A Arte existe porque a vida não basta

Cerimônia dos jogos olímpicos de 2024 em Paris, distraído entre um livro, o aparelho de celular, e a TV ligada, de repente ouço L’Hymme à l’amour da cantora francesa Edith Piaf, na voz de alguma outra cantora até então não identificada, no que acredito ser o palco mais alto do mundo que um cantor possa ter se apresentado nos últimos anos, o alto da Torre Eiffel.  Celine Dion. Houveram apenas algumas frações de segundos de dúvida entre a dona da voz, e a lembrança da minha expectativa de que a mídia estava anunciando há alguns dias de que ela e a Lady Gaga poderiam se apresentar na festa de cerimônia. Alguns até chegaram a especular de que as duas poderiam se apresentar juntas, já que Celine vem sofrendo há alguns anos da sindrome de pessoa rígida, e Gaga poderia lhe auxiliarna apresentação. E inclusive Celine já havia feito uma espécie de despedida, e comentado sobre a possibilidade de nunca mais voltar a cantar, em um depoimento super emocionante há algum tempo atrás.


Os primeiros 10 segundos de sua voz interpretando uma música da cantora francesa mais famosa da história, foi o suficiente para que eu começasse a me emocionar bastante, de uma emoção profunda. E haviam vários motivos contextualizados naquela cena, e fora dela, para justificar minha profunda emoção. Primeiro que aquela cena era muito semelhante com a situação em que Piaf vivia nos seus últimos anos de vida, sofrendo de um câncer no fígado em decorrência do alcoolismo. Muito debilitada, e com uma medicina muito menos avançada como é hoje, naquela época, havia uma única coisa que era capaz de manter Edith viva, ou de ao menos ser combustível para que ela quisesse se manter viva:
subir aos palcos. Situação essa muito bem mostrada em seu filme biográfico Piaf - Um Hino Para O Amor (2007), vencedor de Oscar, e protagonizado pela atriz também francesa, Marion Cotillard. E não era apenas coincidência que Celine em sua condição atual estivesse vivendo aquela mesma situação, tão especial nesse dia, se apresentando para o mundo inteiro. Mas muito diferente do que acontecia com Piaf no palco, que mal conseguia concluir uma música, e chegava a desmaiar por falta de forças, Celine não só concluiu sua apresentação com maestria, como foi capaz de mostrar através da arte que está mais viva do que nunca. Ou que a arte seria justamente o motivo de se manter em pé, e forte como uma fortaleza.

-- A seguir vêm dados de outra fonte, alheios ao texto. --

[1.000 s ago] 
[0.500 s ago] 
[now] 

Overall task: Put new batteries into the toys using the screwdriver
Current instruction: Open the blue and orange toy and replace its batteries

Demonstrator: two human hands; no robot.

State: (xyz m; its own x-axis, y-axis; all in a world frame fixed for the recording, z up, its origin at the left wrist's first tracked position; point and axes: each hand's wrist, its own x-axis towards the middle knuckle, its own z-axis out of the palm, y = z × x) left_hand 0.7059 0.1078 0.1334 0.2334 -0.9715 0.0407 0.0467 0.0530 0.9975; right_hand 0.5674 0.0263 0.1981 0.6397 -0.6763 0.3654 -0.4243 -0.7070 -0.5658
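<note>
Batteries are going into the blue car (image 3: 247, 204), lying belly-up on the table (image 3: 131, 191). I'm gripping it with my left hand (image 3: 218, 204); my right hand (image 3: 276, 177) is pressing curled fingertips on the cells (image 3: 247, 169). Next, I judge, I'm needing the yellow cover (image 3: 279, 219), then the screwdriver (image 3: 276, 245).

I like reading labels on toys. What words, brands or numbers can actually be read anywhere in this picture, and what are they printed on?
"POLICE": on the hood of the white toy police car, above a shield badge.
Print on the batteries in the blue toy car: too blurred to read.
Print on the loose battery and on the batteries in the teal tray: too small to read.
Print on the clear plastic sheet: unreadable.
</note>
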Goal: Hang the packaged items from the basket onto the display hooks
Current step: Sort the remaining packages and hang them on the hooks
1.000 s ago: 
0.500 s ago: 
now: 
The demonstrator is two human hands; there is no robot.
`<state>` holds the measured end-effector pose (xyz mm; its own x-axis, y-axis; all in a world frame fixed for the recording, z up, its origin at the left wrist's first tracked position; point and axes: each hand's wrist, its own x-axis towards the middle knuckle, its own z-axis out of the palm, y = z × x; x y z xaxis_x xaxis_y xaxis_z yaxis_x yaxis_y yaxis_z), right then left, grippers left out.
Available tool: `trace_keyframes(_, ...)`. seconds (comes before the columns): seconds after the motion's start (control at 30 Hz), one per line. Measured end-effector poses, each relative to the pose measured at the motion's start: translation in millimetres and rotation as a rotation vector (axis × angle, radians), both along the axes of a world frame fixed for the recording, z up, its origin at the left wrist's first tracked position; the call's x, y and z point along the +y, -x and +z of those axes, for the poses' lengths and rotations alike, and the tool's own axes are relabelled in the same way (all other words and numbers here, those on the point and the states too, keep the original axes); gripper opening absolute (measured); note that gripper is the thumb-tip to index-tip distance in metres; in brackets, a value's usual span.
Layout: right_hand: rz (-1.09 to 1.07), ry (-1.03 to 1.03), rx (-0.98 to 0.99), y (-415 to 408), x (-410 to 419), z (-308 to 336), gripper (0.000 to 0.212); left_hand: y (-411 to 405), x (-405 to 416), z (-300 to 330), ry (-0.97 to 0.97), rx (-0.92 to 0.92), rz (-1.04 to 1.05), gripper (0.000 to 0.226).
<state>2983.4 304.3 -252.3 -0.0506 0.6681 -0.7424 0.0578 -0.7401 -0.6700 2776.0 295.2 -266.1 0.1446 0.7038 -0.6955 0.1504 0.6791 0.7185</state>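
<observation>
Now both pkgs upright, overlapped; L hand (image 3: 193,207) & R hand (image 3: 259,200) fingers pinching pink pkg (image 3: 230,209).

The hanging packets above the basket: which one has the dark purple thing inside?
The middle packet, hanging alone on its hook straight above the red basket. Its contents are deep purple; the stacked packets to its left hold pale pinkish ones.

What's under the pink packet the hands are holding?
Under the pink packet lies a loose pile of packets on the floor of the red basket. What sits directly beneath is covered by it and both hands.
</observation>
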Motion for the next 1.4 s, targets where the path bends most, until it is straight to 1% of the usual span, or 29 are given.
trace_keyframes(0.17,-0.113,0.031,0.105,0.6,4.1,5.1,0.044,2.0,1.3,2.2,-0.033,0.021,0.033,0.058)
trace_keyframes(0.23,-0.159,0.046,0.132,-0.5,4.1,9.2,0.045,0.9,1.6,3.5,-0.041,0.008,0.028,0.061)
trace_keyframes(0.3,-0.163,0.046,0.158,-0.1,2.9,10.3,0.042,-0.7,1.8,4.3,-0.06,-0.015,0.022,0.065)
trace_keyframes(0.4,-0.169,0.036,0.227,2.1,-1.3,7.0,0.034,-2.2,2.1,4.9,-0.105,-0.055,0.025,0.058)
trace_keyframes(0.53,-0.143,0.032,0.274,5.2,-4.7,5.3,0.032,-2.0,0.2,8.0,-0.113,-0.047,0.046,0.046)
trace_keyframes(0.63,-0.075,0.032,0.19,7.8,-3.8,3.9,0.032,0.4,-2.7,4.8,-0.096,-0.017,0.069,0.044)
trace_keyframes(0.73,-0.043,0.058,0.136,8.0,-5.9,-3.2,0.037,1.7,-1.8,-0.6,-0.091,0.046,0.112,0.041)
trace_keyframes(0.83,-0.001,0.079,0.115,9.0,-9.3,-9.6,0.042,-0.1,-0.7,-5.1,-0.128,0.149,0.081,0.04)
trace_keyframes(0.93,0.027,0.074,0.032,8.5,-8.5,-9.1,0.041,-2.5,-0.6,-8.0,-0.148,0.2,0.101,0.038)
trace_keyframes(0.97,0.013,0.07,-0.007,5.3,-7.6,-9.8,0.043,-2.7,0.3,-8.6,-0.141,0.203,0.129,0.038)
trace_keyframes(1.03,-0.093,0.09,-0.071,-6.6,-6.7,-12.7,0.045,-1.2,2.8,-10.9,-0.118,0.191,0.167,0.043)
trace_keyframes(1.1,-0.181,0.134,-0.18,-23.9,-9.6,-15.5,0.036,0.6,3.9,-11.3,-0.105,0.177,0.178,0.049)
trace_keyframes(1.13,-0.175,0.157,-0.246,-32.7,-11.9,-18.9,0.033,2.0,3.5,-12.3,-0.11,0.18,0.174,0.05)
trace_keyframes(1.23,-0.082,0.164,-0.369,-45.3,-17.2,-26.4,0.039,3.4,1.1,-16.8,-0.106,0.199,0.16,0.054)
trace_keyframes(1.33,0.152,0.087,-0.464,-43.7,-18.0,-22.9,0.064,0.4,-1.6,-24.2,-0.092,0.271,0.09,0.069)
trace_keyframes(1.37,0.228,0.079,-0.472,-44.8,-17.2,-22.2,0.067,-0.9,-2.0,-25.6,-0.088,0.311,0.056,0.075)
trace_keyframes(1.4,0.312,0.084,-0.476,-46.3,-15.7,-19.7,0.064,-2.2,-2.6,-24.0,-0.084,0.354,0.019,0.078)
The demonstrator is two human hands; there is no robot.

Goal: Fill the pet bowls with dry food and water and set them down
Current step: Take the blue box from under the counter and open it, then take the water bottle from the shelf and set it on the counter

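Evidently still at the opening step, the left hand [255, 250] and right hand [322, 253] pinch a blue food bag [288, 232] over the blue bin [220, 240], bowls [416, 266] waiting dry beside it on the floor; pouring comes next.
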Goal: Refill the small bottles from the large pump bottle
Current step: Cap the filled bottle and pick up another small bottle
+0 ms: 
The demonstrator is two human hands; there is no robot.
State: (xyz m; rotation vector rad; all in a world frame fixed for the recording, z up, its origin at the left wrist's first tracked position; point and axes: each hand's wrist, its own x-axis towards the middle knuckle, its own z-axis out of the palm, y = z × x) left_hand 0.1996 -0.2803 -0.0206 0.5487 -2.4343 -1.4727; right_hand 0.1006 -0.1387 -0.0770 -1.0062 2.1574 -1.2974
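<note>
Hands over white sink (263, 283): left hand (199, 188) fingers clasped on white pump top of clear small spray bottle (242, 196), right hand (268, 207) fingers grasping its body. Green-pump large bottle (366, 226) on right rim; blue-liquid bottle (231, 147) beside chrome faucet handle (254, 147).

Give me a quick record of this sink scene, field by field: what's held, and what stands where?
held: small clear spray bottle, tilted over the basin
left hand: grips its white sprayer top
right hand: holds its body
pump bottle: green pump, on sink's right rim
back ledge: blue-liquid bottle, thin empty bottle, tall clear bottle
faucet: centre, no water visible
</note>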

“A arte existe porque a vida não basta.”, frase famosa conhecida através do poeta maranhense Ferreira Gullar, que define perfeitamente essa situação. Recentemente passei por alguns desapontamentos em minha vida pessoal, e dependendo de algumas coisas que passamos algumas vezes, essas, podem chegar a atingir algumas ouras áreas de nossas vidas. E dependendo do caso e da pessoa, pode chegar a lhe desequilibrar completamente. E justamente nessa semana, tenho questionado e refletido sobre muitas coisas em minha vida. Sou artista, e consegui há algum tempo me estabilizar de uma maneira que eu viva apenas da minha arte. E pra mim, como artista, é necessário todos os dias que eu sinta que não estou passando por essa vida de uma maneira displicente. Não importa qual problema eu esteja enfrentando, ou quão escuro o dia possa estar, fazer arte pra mim é como dar sentido a minha vida, e justificar a cada instante a oportunidade de eu permanecer vivo e estar aqui. E ao mesmo tempo que essa semana tenha sido uma semana onde eu me peguei por muitos momentos pensando sobre o meu dilema com uma certa melancolia, aconteceu algo nos últimos dias que foi uma forte injeção de ânimo sobre um projeto em que estou trabalhando. E isso tem feito me sentir muito vivo. Não alguém, ou algo especifico, mas o entendimento de que a minha arte foi capaz de revirar a mente do avesso de uma pessoa, por conta de apenas algumas linhas escritas de um prólogo de um livro.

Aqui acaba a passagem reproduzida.